Comme nous l’avons vu, deux décennies de présence allemande au Rwanda ont considérablement modifié les processus politiques et la dynamique de la clientèle. Après la victoire de la Belgique dans la Première Guerre mondiale, la nouvelle administration belge se concentra sur la consolidation du pouvoir politique à partir du milieu des années 1920, ils s’efforcèrent de rationaliser et d’organiser le système administratif basé sur le règne des chefs tuutsis. Ce processus a entraîné une augmentation substantielle du nombre de demandes que les chefs ont à faire (et ont pu) imposer à la population en général. De plus en plus, ces demandes, et le processus plus vaste dont elles faisaient partie, ont eu un effet corrosif sur les liens patron-client. Les autorités belges ont tenté d ‘”humaniser” et de “civiliser” le pouvoir des chefs tuutsis. Elles espéraient maintenir le système en l’assainissant, en supprimant les “abus”. Le problème était, bien sûr, que de tels abus étaient au cœur du fonctionnement du système de gouvernement principal; ce ne sont pas des aberrations occasionnelles, des produits de “défaillances” morales individuelles. En fait, comme l’a reconnu l’administration belge, les conditions difficiles dans les zones rurales répondaient à d’autres objectifs économiques de l’État colonial, tels que la production d’excédents alimentaires ou de cultures de rapport destinés à l’exportation, ou la “motivation” des personnes à travailler pour obtenir un salaire leur permettant de fuir multiples exactions dans leurs communautés rurales.
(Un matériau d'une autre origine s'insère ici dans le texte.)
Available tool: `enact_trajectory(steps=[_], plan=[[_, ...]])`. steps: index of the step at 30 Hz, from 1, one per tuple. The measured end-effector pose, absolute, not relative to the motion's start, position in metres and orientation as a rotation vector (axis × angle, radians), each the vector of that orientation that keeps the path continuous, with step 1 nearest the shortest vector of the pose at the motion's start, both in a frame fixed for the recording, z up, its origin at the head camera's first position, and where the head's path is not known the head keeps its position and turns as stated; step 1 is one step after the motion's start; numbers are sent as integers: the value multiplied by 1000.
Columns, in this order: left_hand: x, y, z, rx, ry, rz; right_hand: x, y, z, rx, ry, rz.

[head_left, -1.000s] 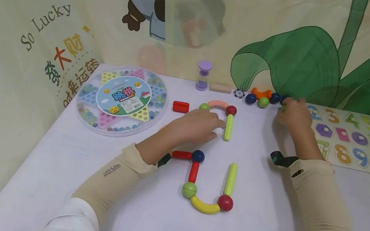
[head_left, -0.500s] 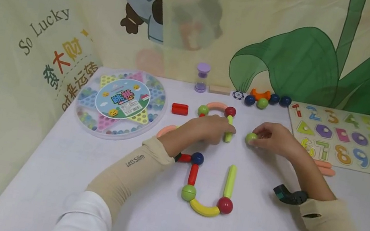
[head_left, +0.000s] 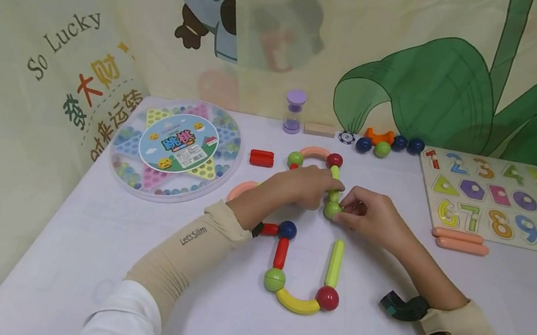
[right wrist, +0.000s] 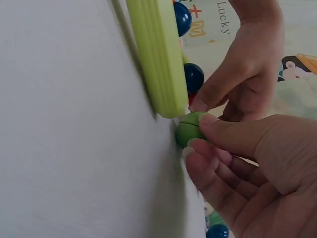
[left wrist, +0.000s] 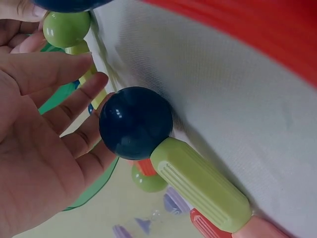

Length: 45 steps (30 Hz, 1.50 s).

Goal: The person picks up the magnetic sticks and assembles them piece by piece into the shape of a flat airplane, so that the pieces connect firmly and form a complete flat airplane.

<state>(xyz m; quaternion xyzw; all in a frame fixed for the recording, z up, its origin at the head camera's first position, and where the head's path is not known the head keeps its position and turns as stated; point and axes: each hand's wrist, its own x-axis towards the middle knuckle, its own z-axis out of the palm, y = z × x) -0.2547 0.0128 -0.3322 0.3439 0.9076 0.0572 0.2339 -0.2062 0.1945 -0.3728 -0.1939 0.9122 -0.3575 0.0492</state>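
Observation:
My right hand (head_left: 372, 217) pinches a green ball (head_left: 332, 210) between thumb and fingers, right at the near end of a light-green stick (head_left: 334, 172). Around that stick are the thumb and fingers of my left hand (head_left: 305, 187), which covers part of it. At the stick's far end sits a red ball (head_left: 335, 160), joined by a pink curved stick (head_left: 315, 152) to another green ball. In the left wrist view, a dark blue ball (left wrist: 136, 123) with a green stick (left wrist: 200, 183) lies beside my left hand. The right wrist view shows the pinched ball close over the white table.
Nearer me, a yellow curved stick (head_left: 297, 302) links a green ball and a red ball (head_left: 328, 298), from which a green stick (head_left: 335, 263) rises. A number board (head_left: 507, 204) lies right, a round marble game board (head_left: 168, 192) left, and loose blue balls (head_left: 416, 146) at the back.
My right hand has taken a green ball from the back right and brought it left and nearer, to the stick's end. My left hand has moved slightly right onto the stick.

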Motion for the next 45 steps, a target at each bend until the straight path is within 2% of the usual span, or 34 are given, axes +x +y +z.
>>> enact_trajectory(steps=[6, 10, 15, 20, 26, 31, 38, 45], plan=[[-234, 12, -325, 972, 2587, 94, -237, 223, -355, -403, 2830, -1118], [-195, 14, -313, 1170, 2572, -4, -268, 245, -351, -208, 3062, -1056], [-148, 1, -312, 1366, 2339, -45, -296, 253, -356, -132, 3157, -883], [-138, -26, -323, 1375, 2471, -105, -306, 249, -366, -54, 3108, -722], [-143, -57, -334, 1254, 2641, 67, -304, 241, -373, -120, 3119, -654], [-145, -66, -333, 1232, 2615, 96, -297, 235, -369, -176, 3111, -654], [-147, -69, -329, 1178, 2599, 51, -263, 231, -358, -151, 2957, -658], [-147, -69, -329, 1165, 2559, 71, -216, 222, -356, -299, 2751, -827]])
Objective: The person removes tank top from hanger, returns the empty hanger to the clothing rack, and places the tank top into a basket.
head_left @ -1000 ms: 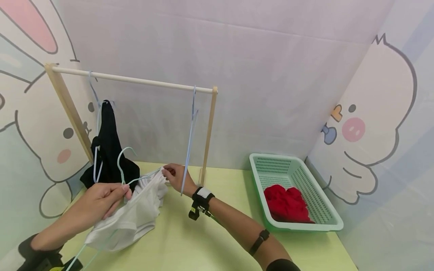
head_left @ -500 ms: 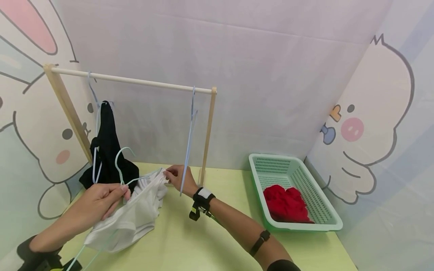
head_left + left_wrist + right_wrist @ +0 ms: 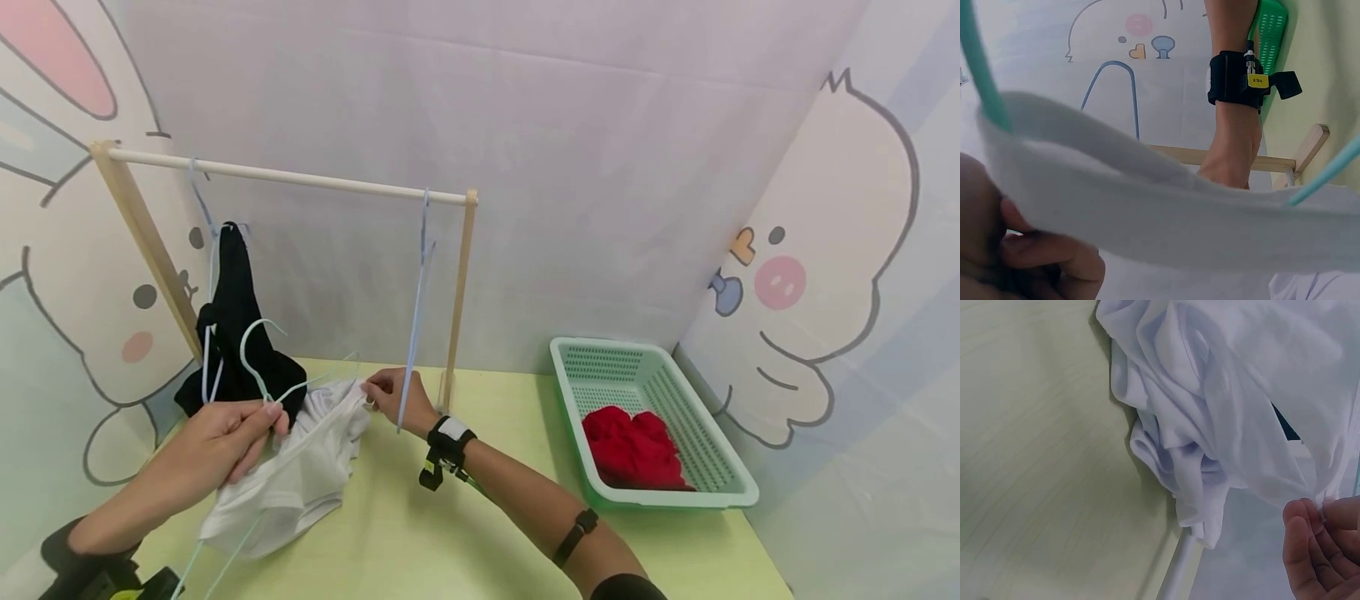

L’établissement d’un ordre colonial viable n’est certes pas une simple question de structure administrative. Au Rwanda, comme ailleurs en Afrique, le renforcement de l’État colonial était motivé par des préoccupations économiques. Le colonialisme a servi de véhicule à l’introduction d’un type de capitalisme dépendant. Et le pouvoir administratif dans l’État colonial a été utilisé pour créer l’une des caractéristiques essentielles des formations sociales capitalistes – une classe de personnes qui avaient un accès sécurisé aux moyens de production de base (ici la terre). Les transformations économiques accompagnant les réseaux commerciaux, des cultures et des relations sociales de production pour comprendre les exigences de l’administration belge vis-à-vis des chefs rwandais et les objectifs d’exploitation pour lesquels les chefs ont exercé leur pouvoir. Au Rwanda en général, les politiques économiques de l’État colonial – souvent elles-mêmes contradictoires – ont contribué à la nature contradictoire et à l’impact de l’autorité dominante et ont favorisé le développement de la conscience politique des habitants des zones rurales.